President Donald Trump said the United States was doing very well in trade talks with China, but could not say whether a final deal would be reached.
Trump and Chinese President Xi Jinping had been expected to hold a summit at the President’s Mar-a-Lago property in Florida later this month, but no date has been set for a meeting. Bloomberg reported on Thursday that a meeting between the two was more likely to take place in April at the earliest.
Chipmakers, which rely on China for a large portion of their revenue also lost ground with the Philadelphia SE chip index off 0.5 per cent.
“The good news is mildly negative news on China trade doesn’t tip the apple cart over anymore,” said Art Hogan, chief market strategist at National Securities in New York.
“But breaking out of the next level of resistance has been a wall to get through.

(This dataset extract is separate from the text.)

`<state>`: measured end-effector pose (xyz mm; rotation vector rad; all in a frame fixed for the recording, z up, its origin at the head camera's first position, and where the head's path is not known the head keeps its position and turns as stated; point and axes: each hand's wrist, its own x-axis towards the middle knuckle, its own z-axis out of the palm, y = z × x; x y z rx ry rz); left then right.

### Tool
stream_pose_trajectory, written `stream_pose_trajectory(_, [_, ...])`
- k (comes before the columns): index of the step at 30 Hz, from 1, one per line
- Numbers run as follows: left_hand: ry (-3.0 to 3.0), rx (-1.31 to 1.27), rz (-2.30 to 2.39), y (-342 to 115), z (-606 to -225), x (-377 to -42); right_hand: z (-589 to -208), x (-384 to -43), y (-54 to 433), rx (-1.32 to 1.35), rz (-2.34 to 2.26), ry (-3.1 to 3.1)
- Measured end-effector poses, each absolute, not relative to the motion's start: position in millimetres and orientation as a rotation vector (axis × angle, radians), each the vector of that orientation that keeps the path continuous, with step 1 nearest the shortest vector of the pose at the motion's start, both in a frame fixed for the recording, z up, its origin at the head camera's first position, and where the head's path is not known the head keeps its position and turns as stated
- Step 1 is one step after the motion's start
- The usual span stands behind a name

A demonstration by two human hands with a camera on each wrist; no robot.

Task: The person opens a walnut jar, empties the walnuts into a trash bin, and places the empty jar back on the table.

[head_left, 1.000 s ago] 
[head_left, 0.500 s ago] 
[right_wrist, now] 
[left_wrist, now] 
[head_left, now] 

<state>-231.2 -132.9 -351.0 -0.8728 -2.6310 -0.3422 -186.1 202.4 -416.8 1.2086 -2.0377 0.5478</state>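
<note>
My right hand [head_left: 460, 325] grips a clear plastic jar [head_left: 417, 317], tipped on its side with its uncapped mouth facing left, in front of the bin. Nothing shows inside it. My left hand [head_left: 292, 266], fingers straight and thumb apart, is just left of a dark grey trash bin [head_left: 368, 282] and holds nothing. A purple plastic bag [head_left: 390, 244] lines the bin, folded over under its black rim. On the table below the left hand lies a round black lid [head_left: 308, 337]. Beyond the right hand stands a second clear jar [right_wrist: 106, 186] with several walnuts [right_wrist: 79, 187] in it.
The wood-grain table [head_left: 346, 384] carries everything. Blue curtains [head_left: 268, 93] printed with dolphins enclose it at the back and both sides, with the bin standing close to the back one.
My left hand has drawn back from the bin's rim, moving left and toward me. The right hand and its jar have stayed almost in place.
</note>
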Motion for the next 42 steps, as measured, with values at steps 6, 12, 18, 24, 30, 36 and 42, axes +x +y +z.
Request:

It shows we’re probably range-bound 2,750 to 2,800 until we get answers to China trade, Brexit etc.”
In the latest of a series of votes, British lawmakers on Thursday approved by 412 votes to 202 a motion setting out the option to request a short delay if a Brexit deal can be agreed by March 20 — or a longer delay if no deal can be agreed in time.
The Dow Jones Industrial Average fell 1.58 points, or 0.01 per cent, to 25,701.31, the S&P 500 lost 2.68 points, or 0.10 per cent, to 2,808.24 and the Nasdaq Composite dropped 10.06 points, or 0.13 per cent, to 7,633.34.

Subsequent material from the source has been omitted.